Pré-sal é foco de novo curso da Unifesp

Graduação vai funcionar em prédio alugado no câmpus da Baixada Santista

PAULO SALDAÑA, O Estado de S.Paulo

12 de dezembro de 2011 | 03h02

A Universidade Federal de São Paulo (Unifesp) vai abrir um novo curso no ainda improvisado câmpus da Baixada Santista: Ciências e Tecnologia nas Áreas do Mar e Meio Ambiente.
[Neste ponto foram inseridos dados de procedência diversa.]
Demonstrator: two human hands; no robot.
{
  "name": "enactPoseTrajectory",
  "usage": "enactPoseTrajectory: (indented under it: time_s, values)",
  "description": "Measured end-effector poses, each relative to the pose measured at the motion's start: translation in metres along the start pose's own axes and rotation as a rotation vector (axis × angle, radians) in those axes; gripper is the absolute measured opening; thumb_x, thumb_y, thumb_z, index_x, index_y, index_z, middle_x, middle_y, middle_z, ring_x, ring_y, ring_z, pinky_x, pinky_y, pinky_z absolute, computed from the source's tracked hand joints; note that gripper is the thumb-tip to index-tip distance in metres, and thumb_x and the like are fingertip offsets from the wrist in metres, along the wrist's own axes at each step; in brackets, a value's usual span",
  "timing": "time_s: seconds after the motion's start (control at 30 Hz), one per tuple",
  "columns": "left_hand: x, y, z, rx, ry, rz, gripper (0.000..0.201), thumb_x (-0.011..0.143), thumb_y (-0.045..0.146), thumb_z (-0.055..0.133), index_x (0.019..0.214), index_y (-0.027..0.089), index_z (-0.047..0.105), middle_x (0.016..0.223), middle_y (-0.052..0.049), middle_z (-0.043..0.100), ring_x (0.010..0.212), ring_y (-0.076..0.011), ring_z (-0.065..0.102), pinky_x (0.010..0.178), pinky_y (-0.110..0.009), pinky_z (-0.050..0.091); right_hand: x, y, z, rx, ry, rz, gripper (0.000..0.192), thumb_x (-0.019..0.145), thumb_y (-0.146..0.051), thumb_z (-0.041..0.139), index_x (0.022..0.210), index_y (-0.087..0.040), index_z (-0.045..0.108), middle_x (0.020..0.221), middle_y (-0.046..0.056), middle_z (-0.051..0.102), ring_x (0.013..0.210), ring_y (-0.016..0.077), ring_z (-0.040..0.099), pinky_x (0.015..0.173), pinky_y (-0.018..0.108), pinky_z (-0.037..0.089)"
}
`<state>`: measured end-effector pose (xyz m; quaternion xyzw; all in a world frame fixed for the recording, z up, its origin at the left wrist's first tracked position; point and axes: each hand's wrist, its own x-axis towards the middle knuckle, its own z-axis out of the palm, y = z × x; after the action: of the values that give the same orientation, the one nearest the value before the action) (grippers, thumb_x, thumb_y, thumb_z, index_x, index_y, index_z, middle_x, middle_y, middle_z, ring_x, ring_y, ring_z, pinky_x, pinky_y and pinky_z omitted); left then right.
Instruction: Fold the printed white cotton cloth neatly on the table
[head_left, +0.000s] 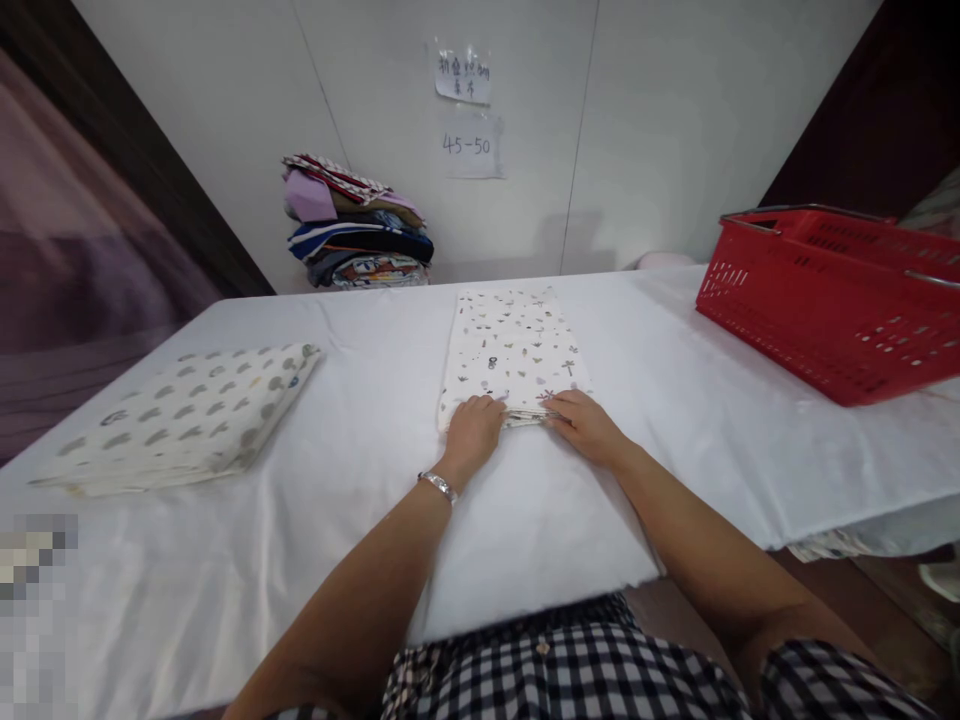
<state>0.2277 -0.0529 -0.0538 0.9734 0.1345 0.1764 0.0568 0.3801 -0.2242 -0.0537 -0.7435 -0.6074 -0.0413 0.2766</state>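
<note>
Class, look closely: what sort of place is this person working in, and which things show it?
Probably a textile folding or sorting station: a white-covered table, a folded printed cloth under both hands, stacked fabrics and a red basket.
</note>
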Motion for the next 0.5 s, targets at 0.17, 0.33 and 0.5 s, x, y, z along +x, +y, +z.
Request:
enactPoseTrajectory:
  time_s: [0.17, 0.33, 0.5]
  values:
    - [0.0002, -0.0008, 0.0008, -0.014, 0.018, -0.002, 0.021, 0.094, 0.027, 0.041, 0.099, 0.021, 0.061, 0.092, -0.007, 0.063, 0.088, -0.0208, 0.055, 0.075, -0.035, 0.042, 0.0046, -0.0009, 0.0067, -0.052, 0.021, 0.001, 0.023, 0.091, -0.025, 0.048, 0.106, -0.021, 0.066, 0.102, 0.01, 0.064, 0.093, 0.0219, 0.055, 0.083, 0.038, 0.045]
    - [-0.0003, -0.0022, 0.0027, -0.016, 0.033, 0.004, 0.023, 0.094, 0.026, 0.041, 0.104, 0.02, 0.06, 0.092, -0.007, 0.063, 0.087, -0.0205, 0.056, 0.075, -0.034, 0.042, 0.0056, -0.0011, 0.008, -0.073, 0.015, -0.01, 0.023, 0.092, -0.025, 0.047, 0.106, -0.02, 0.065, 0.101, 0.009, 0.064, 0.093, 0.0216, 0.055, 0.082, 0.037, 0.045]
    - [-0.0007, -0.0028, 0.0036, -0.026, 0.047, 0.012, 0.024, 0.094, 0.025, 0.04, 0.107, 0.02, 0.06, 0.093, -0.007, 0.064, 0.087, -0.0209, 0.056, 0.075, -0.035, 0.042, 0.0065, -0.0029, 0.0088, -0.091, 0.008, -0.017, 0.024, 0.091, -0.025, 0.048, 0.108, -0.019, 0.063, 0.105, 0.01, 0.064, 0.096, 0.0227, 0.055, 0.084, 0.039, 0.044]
Voltada para demandas do pré-sal na região, a graduação terá 200 vagas e é apontada como último capítulo da expansão da universidade - que multiplicou alunos e unidades, mas ainda depende de câmpus inadequados.

O bacharelado, com 3 anos de duração, terá configuração inédita, segundo a direção da instituição. As vagas estarão disponíveis no próximo Sistema de Seleção Unificada (Sisu), do MEC. A criação do curso já era discutida desde 2005, quando começaram os debates sobre a expansão para Santos, no litoral paulista.

Com a descoberta do pré-sal e o lançamento do Programa de Apoio a Planos de Reestruturação e Expansão das Universidades Federais (Reuni), a ideia se consolidou. "Agora a gente não abre curso sem ter a infraestrutura adequada", diz o reitor, Walter Manna Albertoni.

As diretrizes do curso foram trabalhadas durante um ano e meio por nove professores já contratados. No total, serão 20 professores e outros 20 técnicos. "Poderemos colocar no mercado de trabalho da Baixada Santista 200 jovens técnicos por ano, a partir dos próximos três anos", completa Albertoni.

A missão da universidade nos próximos três anos é conseguir consolidar as condições para a oferta dos cursos de Engenharia na área. A princípio, serão duas: Engenharia de Petróleo e Energias Renováveis e Engenharia Portuária e de Meio Ambiente.

A ideia é que quem já tem a graduação em Tecnologias do Mar faça uma prova e se habilite em uma das áreas.

Nova casa. Inaugurado em 2006, o câmpus da Baixada Santista ganhará no ano que vem sua sede oficial - um prédio novo de 20 mil m². Os seis cursos oferecidos no câmpus (Educação Física, Fisioterapia, Psicologia, Serviço Social e Terapia Ocupacional) ainda funcionam em três prédios alugados.

A nova edificação vai abrigar todas as graduações oferecidas hoje na cidade, mas os prédios alugados continuarão a ser usados pela Unifesp - em um deles é que vai funcionar o Instituto do Mar e Meio Ambiente.

Os R$ 700 mil de aluguel serão pagos pela prefeitura, pelo menos nesses primeiros três anos. O objetivo da universidade é conseguir alocar o curso em um endereço definitivo até 2015.

No 3.º ano de Serviço Social no câmpus da Baixada, Lilian Rubia da Costa Rocha, de 26 anos, critica a decisão da instituição. "Estamos esperando desde 2006 o novo prédio da Unifesp e a decisão de criação desse novo curso foi tomada sem a participação dos alunos."